Exercise objective = The result should be a verbatim copy of the whole listing.

Provided material =
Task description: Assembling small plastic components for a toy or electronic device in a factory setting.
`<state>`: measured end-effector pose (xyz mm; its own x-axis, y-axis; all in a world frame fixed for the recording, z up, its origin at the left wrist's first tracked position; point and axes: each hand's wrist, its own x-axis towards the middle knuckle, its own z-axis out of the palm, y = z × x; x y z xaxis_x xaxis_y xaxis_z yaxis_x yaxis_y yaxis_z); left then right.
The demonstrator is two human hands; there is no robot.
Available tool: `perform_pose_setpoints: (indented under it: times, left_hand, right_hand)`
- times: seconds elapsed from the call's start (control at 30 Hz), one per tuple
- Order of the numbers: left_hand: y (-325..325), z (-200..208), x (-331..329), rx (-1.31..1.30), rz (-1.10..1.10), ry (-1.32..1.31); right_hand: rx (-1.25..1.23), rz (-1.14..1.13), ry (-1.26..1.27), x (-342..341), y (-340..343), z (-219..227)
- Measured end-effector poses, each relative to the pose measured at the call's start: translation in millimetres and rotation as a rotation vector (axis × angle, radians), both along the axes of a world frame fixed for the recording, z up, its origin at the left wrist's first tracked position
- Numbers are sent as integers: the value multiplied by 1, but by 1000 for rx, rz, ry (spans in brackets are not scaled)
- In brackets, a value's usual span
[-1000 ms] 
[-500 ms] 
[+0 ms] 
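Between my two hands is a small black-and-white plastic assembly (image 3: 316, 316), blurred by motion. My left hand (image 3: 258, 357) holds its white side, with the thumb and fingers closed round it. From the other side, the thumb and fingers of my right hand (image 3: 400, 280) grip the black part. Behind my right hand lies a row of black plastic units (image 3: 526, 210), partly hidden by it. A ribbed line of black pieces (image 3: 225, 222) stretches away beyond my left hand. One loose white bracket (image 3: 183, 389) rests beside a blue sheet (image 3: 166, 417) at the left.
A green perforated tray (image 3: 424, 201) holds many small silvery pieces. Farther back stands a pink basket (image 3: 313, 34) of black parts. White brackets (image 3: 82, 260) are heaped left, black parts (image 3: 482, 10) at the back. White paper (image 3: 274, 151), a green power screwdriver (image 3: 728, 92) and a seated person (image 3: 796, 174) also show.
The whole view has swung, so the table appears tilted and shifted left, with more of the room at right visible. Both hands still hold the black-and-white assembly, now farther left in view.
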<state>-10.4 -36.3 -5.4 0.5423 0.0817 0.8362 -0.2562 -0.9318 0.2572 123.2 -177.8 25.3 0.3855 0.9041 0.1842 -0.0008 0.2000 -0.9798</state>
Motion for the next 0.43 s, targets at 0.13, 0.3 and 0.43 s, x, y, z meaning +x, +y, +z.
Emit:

Answer =
Task description: Assembling small plastic components for a toy or electronic device in a factory setting.
`<state>`: measured end-effector pose (xyz mm; its own x-axis, y-axis; all in a world frame fixed for the recording, z up, its origin at the left wrist's first tracked position; point and axes: each hand's wrist, its own x-axis towards the middle knuckle, its own z-axis out of the palm, y = z × x; x y z xaxis_x xaxis_y xaxis_z yaxis_x yaxis_y yaxis_z); left then right.
The demonstrator is two human hands; there is no robot.
Available tool: `perform_pose_setpoints: (indented under it: times, left_hand, right_hand)`
- times: seconds elapsed from the call's start (control at 30 Hz), one per tuple
- Order of the numbers: left_hand: y (-325..325), z (-200..208), x (-331..329), rx (-1.31..1.30), rz (-1.10..1.10), ry (-1.32..1.31); right_hand: rx (-1.25..1.23), rz (-1.14..1.13), ry (-1.26..1.27), x (-342..341), y (-340..343), z (-219..227)
- Measured end-effector poses, each relative to the pose measured at the call's start: translation in millimetres and rotation as a rotation vector (axis × angle, radians), both along the axes of a world frame fixed for the recording, z up, its origin at the left wrist's first tracked position
- Numbers are sent as integers: the value multiplied by 1, but by 1000 for rx, rz, ry (spans in brackets are not scaled)
- In brackets, a value's usual span
[-1000 ms] 
[-500 ms] 
[+0 ms] 
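Between my two hands is a small black-and-white plastic assembly (image 3: 316, 316), blurred by motion. My left hand (image 3: 258, 357) holds its white side, with the thumb and fingers closed round it. From the other side, the thumb and fingers of my right hand (image 3: 400, 280) grip the black part. Behind my right hand lies a row of black plastic units (image 3: 526, 210), partly hidden by it. A ribbed line of black pieces (image 3: 225, 222) stretches away beyond my left hand. One loose white bracket (image 3: 183, 389) rests beside a blue sheet (image 3: 166, 417) at the left.
A green perforated tray (image 3: 424, 201) holds many small silvery pieces. Farther back stands a pink basket (image 3: 313, 34) of black parts. White brackets (image 3: 82, 260) are heaped left, black parts (image 3: 482, 10) at the back. White paper (image 3: 274, 151), a green power screwdriver (image 3: 728, 92) and a seated person (image 3: 796, 174) also show.
The whole view has swung, so the table appears tilted and shifted left, with more of the room at right visible. Both hands still hold the black-and-white assembly, now farther left in view.
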<state>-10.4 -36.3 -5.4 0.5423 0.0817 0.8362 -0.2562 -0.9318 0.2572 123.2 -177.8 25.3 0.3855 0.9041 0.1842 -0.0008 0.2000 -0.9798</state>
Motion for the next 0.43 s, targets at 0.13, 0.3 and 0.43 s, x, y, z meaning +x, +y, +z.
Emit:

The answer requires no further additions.